Ovine white liver disease (OWLD) is a disorder of the lipometabolism of sheep, usually growing lambs, and was first recorded in New Zealand in 1967 [21]. The trace element cobalt (Co) is an essential component for the synthesis of vitamin B12 (Cobalamin) by rumen microbes [22]. Thus, Co deficiency secondary results in a vitamin B12 deficiency. Sheep appear to be susceptible to Co deficiency and develop normocytic and normochromic anaemia, anorexia, reduced weight gains and photosensitivity [23,24]. Moreover, lacrimation, scaly ears, discolouration of the wool, cardiovascular lesions and cerebrocortical necrosis [25,26,27,28] have been associated with low dietary levels of Co. For adult sheep grazing Co deficient pastures the amount of Co necessary to ensure optimal growth is 0.08 mg/animal/d. The requirement for young, rapidly growing lambs is greater during the first few months and should be at least 0.2 mg/animal/day [29]. Clinicopathological abnormalities associated with Co deficiency are related to the inefficient metabolism of propionate [30]. Under normal conditions propionate is produced in the rumen, being metabolized to succinate via methylmalonate by the vitamin B12-dependent enzyme methylmalonyl-CoA mutase. Succinate enters the citric acid circle to provide glucose as an energy source [31]. A lack of Co and hence of vitamin B12 leads to insufficient β-oxidation of fatty acids which accumulate in the hepatocytes and result in hepatic lipidosis. Gross pathological findings of OWLD include a remarkably pale, beige-coloured and friable liver. Liver histopathology reveals fatty degenerations of hepatocytes and accumulations of ceroid lipofuscin in Kupffer cells [32]. However, it must be admitted that even in cases of sufficient Co supplementation by the diet a ruminal function disorder might results in a vitamin B12 deficiency due to the disfunction of the ruminal microbiota.

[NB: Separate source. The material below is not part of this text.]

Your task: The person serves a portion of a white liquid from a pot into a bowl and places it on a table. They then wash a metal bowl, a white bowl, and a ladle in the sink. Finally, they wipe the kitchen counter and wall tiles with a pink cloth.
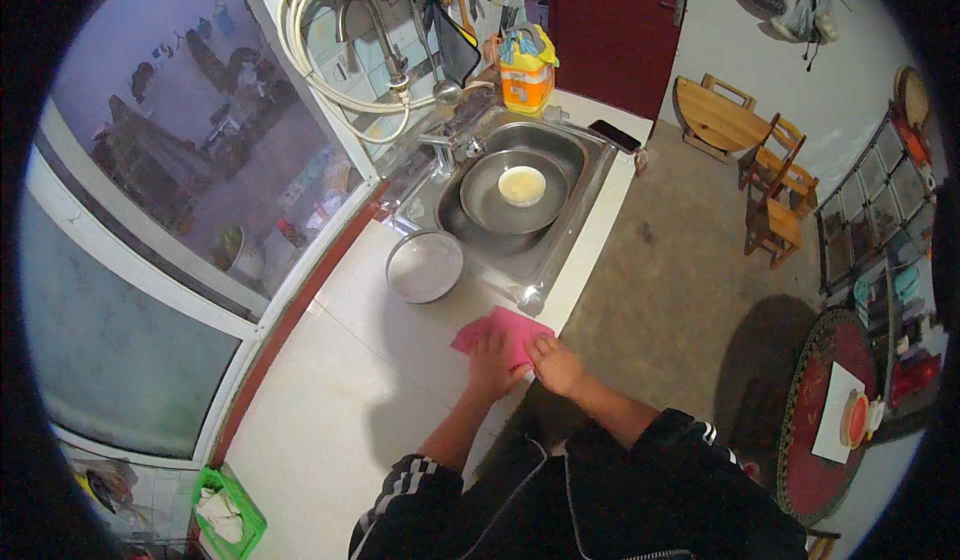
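Observation:
A pink cloth [512,333] lies spread on the white tiled countertop [322,380], close to its front edge. My left hand [491,365] presses down on the cloth, fingers forward, its thumb near the lower border. At the cloth's right corner, by the counter edge, my right hand [555,365] holds it with bent fingers. Just beyond the cloth is the steel sink [581,249]. A wide metal basin [484,211] sits in the sink with a small pale bowl [523,186] inside; the bowl's contents are unclear. Left of the sink stands a round metal-rimmed bowl [425,266].
A tap [446,151] rises at the sink's back left. A yellow-orange jug [527,76] and a black phone [615,136] stand beyond it. A coiled hose [300,42] hangs by the window. A green basket [231,515] is at lower left, a red round table [814,410] at right.

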`<state>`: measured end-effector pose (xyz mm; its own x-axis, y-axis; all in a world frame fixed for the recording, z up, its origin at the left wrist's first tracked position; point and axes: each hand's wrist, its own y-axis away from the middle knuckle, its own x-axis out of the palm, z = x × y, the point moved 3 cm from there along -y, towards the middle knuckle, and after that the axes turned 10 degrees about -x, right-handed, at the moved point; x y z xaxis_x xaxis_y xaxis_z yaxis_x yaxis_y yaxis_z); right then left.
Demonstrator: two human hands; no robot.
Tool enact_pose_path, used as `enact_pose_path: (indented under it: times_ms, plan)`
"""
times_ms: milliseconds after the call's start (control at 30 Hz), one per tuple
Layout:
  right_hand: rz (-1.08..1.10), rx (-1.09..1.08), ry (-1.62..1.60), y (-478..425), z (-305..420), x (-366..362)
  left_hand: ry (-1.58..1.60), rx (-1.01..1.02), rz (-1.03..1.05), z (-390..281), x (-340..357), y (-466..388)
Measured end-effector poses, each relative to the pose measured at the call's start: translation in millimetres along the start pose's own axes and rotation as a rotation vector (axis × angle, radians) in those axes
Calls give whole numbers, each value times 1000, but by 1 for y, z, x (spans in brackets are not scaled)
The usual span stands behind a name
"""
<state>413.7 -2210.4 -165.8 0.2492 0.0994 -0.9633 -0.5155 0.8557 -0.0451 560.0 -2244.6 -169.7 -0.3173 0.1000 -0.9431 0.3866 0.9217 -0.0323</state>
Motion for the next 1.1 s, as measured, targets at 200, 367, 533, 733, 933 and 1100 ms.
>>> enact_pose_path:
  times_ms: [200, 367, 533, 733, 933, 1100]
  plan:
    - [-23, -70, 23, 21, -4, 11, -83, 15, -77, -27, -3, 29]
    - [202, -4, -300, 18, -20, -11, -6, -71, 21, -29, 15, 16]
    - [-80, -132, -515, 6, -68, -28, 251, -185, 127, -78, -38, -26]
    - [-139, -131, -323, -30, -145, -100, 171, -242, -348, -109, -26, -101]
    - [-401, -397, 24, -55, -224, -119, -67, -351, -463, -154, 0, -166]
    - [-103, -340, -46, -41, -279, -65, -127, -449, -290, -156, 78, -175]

Deficiencies of vitamin E/Se are associated with nutritional myopathy with degenerative lesions of the skeletal muscles and heart muscle as well as hepatic necrosis, also known as white muscle disease [33]. Clinical manifestations associated with Vitamin E/Se deficiency in sheep include: ill-thrift in lambs, white muscle disease, lowered fertility and embryonic death, prematurity and perinatal death and abortions and immunosuppression [34,35].

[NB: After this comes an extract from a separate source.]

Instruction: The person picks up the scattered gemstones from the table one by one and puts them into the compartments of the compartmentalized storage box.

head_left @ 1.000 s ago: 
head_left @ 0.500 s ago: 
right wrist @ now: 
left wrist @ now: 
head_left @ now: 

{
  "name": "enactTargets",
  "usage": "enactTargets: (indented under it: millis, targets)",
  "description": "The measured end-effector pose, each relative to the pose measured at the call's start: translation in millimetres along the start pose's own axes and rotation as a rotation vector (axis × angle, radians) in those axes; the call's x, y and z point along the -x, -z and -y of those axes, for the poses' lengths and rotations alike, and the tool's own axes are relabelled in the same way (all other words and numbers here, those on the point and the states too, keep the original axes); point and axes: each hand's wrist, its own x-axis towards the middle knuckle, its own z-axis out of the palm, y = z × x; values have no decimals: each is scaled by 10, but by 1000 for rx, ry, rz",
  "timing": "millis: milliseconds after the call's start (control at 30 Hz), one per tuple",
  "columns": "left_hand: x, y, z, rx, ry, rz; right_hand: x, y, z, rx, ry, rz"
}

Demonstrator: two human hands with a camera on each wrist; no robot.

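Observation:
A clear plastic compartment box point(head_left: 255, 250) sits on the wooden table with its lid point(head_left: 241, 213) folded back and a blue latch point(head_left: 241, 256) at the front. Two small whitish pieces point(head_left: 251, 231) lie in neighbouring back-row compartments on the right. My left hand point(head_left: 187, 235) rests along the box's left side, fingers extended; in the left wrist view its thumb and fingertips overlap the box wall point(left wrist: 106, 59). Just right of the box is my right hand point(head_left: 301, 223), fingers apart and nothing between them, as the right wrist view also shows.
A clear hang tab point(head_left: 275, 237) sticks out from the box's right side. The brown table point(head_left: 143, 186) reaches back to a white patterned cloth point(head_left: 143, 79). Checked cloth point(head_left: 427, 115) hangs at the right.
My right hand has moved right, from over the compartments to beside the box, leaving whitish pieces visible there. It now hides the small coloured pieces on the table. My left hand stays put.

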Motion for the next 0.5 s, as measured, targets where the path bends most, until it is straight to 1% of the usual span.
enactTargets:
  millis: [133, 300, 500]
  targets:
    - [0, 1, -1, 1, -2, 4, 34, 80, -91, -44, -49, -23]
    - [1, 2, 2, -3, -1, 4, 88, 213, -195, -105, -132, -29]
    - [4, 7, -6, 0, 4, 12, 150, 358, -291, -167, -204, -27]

This paper describes a combined occurrence of molybdenosis, secondary Cu deficiency, OWLD (Co deficiency) and selenium (Se) deficiency in a group of pastured ram lambs in Northern Germany. To the authors‘ knowledge, this is the first report of multiple trace element deficiencies in sheep in Germany for decades.

2. Materials and Methods

2.1. Case Presentation

This field investigation did not require official or institutional ethical approval because all samples were taken during routine diagnostic procedures to improve the herd health and were conducted in accordance with German animal welfare legislation and the EU Directive 2010/63/EU for animal experiments. All animals were handled according to high ethical standards and national legislation.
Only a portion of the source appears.